OK, The dividend growth for WMB could decrease and the price of IWB could drop, but since I started this scheme in Nov 2012, my shares of IWB have increased almost 13% in value. I haven't sold any shares of IWB yet, so I can always change the allocation to better fit future yearly payouts. Using this scheme for several stocks in a portfolio provides an opportunity to smooth overall portfolio income flow.
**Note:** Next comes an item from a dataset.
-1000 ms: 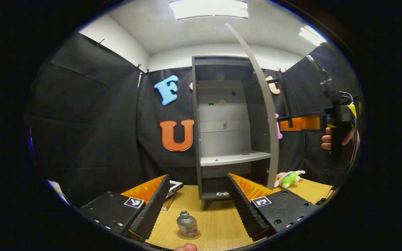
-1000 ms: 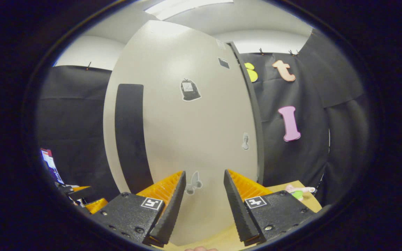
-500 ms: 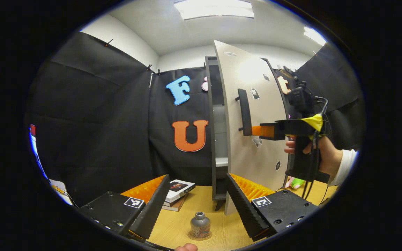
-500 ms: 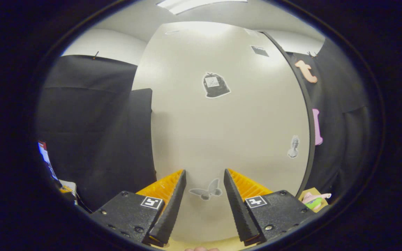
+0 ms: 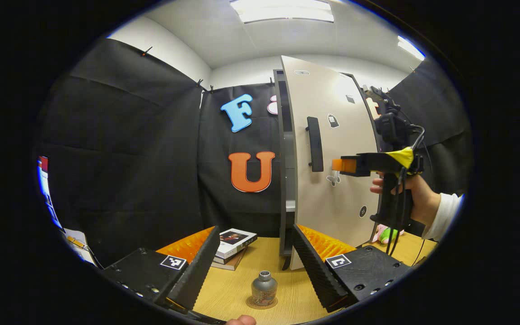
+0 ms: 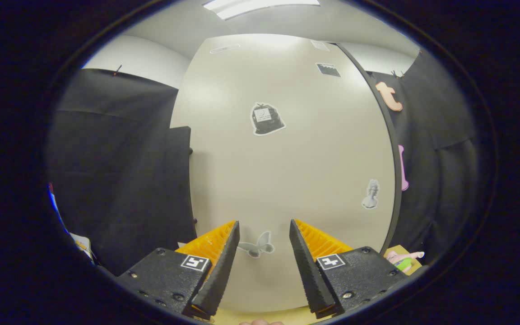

This is my thirteenth SA article. I have no knowledge of the benefit they may have provided to others, but I do know they have helped me. Writing down ideas to be understood by others requires extra thought and care to provide a logical process. For example (a benefit to me), during the writing of this article it dawned on me that I could adapt this scheme to solve a problem I have been chewing over for some time. I own shares of CenturyLink (CTL). In mid February this year they announced a major dividend cut with a proposed stock buyback plan. The stock dropped from $41.69 to $32.27 in one day. It has since recovered about half that loss. Not knowing what to do, I did nothing. Adapting the scheme described here, I could sell a few shares of CTL and use the proceeds over the next 3 (say) years to maintain original dividend income, buying shares of IWB to be sold over that time period. This would effectively delay the dividend cut for 3 years giving me time to see how the company performs in the interim, at a minimum loss of capital. The stock price is now back up to about what I paid, so there is no capital gain/loss issue. My next article will be about linear dividend growth stocks which will be a good place to analyze the situation.

I am gradually coming to the conclusion that it might be a good idea to slice off profits from a portfolio in good years, invest these in a no-commission ETF to be utilized whenever there is need for additional funds, a rainy-day stash. I am using this concept in my ETF segment to help fill dividend cuts that occur in down markets, reported in a previous SA article. This current article describes a second application. Maybe a third general fund would be useful in those unpredictable circumstances called 'the real world'.